● Requirement: Once you reach the end of the data, transcribe all of it exactly.

● Supplied material:
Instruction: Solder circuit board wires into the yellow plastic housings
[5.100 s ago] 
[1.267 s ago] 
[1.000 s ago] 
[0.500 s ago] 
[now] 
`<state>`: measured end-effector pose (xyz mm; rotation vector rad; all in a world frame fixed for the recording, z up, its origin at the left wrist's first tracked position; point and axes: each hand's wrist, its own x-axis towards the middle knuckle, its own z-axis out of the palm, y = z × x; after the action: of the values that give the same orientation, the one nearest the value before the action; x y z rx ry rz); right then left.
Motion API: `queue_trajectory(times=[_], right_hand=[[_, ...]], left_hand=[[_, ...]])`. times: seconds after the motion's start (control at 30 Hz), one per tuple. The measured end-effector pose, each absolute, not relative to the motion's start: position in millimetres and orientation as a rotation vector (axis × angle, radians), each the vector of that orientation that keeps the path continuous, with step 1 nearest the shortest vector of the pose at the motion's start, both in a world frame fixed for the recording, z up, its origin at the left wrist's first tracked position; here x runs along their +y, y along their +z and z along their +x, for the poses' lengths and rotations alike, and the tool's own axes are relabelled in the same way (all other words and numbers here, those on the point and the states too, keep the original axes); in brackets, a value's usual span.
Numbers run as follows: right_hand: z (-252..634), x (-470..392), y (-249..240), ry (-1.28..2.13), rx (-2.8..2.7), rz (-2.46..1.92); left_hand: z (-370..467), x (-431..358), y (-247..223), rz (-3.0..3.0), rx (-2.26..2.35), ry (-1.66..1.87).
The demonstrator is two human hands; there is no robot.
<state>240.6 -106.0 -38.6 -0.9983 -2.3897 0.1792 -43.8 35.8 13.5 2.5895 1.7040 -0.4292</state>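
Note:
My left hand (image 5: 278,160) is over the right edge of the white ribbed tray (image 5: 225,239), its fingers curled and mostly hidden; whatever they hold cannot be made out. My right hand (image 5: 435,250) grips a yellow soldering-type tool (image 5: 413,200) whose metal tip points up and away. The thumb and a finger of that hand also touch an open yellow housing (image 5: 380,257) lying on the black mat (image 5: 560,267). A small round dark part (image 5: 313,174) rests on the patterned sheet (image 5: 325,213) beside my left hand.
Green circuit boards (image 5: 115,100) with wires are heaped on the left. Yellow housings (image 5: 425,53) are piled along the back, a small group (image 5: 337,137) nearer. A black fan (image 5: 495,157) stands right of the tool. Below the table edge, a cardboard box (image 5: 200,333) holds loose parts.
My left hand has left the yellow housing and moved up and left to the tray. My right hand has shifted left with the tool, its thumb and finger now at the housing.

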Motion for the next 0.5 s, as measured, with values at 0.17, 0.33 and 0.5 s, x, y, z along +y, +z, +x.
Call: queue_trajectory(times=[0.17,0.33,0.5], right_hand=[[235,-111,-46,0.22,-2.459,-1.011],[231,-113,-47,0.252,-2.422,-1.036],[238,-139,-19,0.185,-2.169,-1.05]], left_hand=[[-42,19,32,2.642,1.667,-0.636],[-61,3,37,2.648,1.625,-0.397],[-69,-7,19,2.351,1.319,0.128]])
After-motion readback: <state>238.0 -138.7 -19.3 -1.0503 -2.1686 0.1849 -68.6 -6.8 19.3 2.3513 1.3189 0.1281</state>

● Answer to this exercise:
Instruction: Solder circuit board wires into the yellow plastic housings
[5.100 s ago] 
[1.267 s ago] 
[1.000 s ago] 
[0.500 s ago] 
[now] 
`<state>`: measured end-effector pose (xyz mm; rotation vector rad; all in a world frame fixed for the recording, z up, its origin at the left wrist's first tracked position; point and axes: each hand's wrist, its own x-axis towards the middle knuckle, its own z-axis out of the palm, y = z × x; after the action: of the values that give the same orientation, the one nearest the value before the action; x y z rx ry rz); right then left.
Motion API: `queue_trajectory(times=[_], right_hand=[[_, ...]], left_hand=[[_, ...]])`. times: seconds after the motion's start (control at 30 Hz), one per tuple. The measured end-effector pose, each absolute, not relative to the motion's start: position in millimetres and orientation as a rotation vector (axis × angle, radians), each the vector of that orientation that keeps the path continuous, with step 1 nearest the shortest vector of the pose at the motion's start, both in a world frame fixed for the recording, z up, its origin at the left wrist's first tracked position; here x runs along their +y, y along their +z and z along their +x, for the poses' lengths and rotations alike, and the tool's own axes are relabelled in the same way (all other words and numbers here, those on the point and the states too, keep the original axes); in brackets, a value's usual span.
Numbers run as follows: right_hand: z (-252..634), x (-470..392), y (-249..240), ry (-1.28..2.13), rx (-2.8..2.7), rz (-2.46..1.92); left_hand: z (-370..467), x (-431..358), y (-247..223), rz (-3.0..3.0), rx (-2.26..2.35), ry (-1.66..1.87).
The demonstrator is two human hands; there is no robot.
<state>240.6 -106.0 -38.6 -0.9983 -2.3897 0.1792 -43.8 35.8 13.5 2.5895 1.7040 -0.4292</state>
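Note:
My left hand (image 5: 278,160) is over the right edge of the white ribbed tray (image 5: 225,239), its fingers curled and mostly hidden; whatever they hold cannot be made out. My right hand (image 5: 435,250) grips a yellow soldering-type tool (image 5: 413,200) whose metal tip points up and away. The thumb and a finger of that hand also touch an open yellow housing (image 5: 380,257) lying on the black mat (image 5: 560,267). A small round dark part (image 5: 313,174) rests on the patterned sheet (image 5: 325,213) beside my left hand.
Green circuit boards (image 5: 115,100) with wires are heaped on the left. Yellow housings (image 5: 425,53) are piled along the back, a small group (image 5: 337,137) nearer. A black fan (image 5: 495,157) stands right of the tool. Below the table edge, a cardboard box (image 5: 200,333) holds loose parts.
My left hand has left the yellow housing and moved up and left to the tray. My right hand has shifted left with the tool, its thumb and finger now at the housing.
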
Motion for the next 0.5 s, as measured, with values at 0.17, 0.33 and 0.5 s, x, y, z along +y, +z, +x.
Call: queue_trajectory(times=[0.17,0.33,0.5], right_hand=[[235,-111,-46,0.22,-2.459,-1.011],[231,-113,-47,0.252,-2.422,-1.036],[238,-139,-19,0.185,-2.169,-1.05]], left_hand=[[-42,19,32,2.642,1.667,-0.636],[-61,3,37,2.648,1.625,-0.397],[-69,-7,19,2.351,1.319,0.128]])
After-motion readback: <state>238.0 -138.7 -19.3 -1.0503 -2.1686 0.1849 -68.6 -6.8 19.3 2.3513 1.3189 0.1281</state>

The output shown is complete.